Губернатор скучал за всех и только занимался тем, что каждого нового гостя спешил сплавить то в гостиную жены, то в игральную, то в маленькие гостиные, где в уголках группами приютились менее сановные и более молодые гости.
В кабинете губернатора остались трое: губернатор, Денисов, Сергей Павлович, и я.
Денисов, лет под тридцать, молодой человек с хорошим состоянием, жил вне всяких наших дворянских партий и слыл за оригинала и буку.
Его черные большие глаза смотрели всегда угрюмо, исподлобья; он занимался археологией и в каком-то отдаленном будущем мечтал о радикальном переустройстве жизни на почве равенства и братства.
Но к действительной жизни Денисов относился не ровно, то принимая ее, как она есть, обнаруживая терпимость, доходившую даже до попустительства, то становился вдруг требовательным и строгим.
В общем очень добрый, очень порядочный, Денисов был неуравновешенный, неудовлетворенный собою человек.
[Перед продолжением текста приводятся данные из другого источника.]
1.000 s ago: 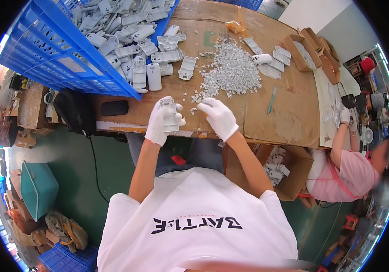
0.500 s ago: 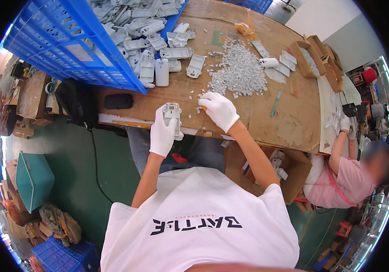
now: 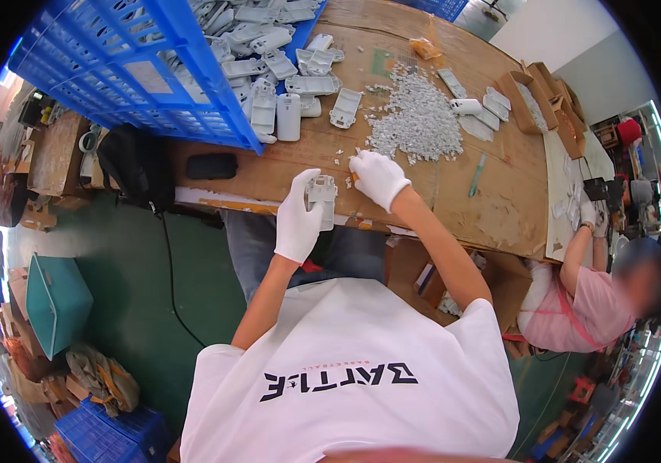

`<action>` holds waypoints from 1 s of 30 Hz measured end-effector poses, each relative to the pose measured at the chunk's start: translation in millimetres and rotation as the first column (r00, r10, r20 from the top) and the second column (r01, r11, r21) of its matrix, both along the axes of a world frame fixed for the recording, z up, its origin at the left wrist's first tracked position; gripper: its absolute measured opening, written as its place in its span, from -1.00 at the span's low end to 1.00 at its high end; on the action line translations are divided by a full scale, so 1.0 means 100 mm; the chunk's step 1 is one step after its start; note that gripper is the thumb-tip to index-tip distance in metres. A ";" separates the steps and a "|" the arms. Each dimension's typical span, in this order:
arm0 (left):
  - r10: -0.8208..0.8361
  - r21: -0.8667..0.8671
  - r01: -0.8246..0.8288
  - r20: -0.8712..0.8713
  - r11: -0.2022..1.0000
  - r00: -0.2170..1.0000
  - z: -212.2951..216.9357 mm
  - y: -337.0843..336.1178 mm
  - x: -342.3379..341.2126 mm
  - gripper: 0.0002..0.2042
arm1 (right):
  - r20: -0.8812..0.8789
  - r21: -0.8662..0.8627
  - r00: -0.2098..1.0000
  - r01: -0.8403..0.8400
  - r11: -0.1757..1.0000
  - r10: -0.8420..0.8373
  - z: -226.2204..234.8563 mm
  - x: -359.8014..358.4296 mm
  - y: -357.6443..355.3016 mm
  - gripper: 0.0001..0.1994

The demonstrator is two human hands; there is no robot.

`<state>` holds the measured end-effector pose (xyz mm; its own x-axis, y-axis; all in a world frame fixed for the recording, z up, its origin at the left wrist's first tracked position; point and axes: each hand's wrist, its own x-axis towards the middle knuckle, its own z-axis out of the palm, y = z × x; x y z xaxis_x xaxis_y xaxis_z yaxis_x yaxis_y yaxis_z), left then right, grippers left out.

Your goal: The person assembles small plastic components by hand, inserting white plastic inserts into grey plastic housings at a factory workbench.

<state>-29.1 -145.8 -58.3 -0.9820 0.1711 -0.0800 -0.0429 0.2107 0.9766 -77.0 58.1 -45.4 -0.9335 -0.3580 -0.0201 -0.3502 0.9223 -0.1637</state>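
My gloved left hand (image 3: pixel 300 220) is closed around a white plastic housing (image 3: pixel 320 202), held at the table's front edge with its hollow, ribbed side facing up. Just right of it, my gloved right hand (image 3: pixel 379 181) hovers low over the cardboard-covered table (image 3: pixel 492 208). Its fingers are bent around a small orange thing (image 3: pixel 356 178), mostly hidden, so its kind is unclear. A few tiny white pieces lie by those fingertips. Beyond them spreads a heap of small white plastic pieces (image 3: pixel 415 116). One loose housing (image 3: pixel 345 108) rests left of the heap.
A blue crate (image 3: pixel 141 73) lies tipped at the left, with many white housings (image 3: pixel 269 38) spilling out. Further right are a teal pen-like tool (image 3: pixel 477 176) and small cardboard boxes (image 3: pixel 527 100). A black case (image 3: pixel 212 166) sits at the front edge. A co-worker (image 3: pixel 577 301) works at the right.
The view has shifted slightly, so the table's things appear further right. My left hand's fingertips no longer show past the housing's right side. Both hands keep nearly the same places.
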 end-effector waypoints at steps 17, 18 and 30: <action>0.162 -0.137 -0.205 -0.270 0.969 0.949 0.29 0.23 0.11 -0.55 | -0.186 -0.757 0.927 0.076 0.649 -0.325 0.25 0.59 -0.61 -0.75; 0.165 -0.137 -0.208 -0.270 0.969 0.949 0.30 0.24 0.11 -0.55 | -0.234 -0.740 0.908 0.066 0.669 -0.348 0.25 0.59 -0.63 -0.75; 0.048 -0.033 -0.064 -0.360 0.997 0.932 0.40 0.15 0.12 -0.71 | -0.154 -0.743 0.925 0.123 0.658 -0.347 0.15 0.68 -0.49 -0.69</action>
Он постоянно рылся в себе, сомневался, мучил себя, но как-то все это сводилось к мелочам.
Губернатор любил Денисова, называл его «человек будущего», «enfant terrible»[3] и позволял ему многое.
Сегодня Денисов был угрюмее обыкновенного, сидел и озабоченно грыз свою бородку, подстриженную à la Henri IV, а губернатор, полулежа на кресле, с закинутыми за голову руками, дразнил его:
– Ну-с, человек будущего, что же еще вас огорчает?
Денисов сдвинул брови.
– То, что я здесь сижу…
– Как вам нравится? – посмотрел на меня губернатор.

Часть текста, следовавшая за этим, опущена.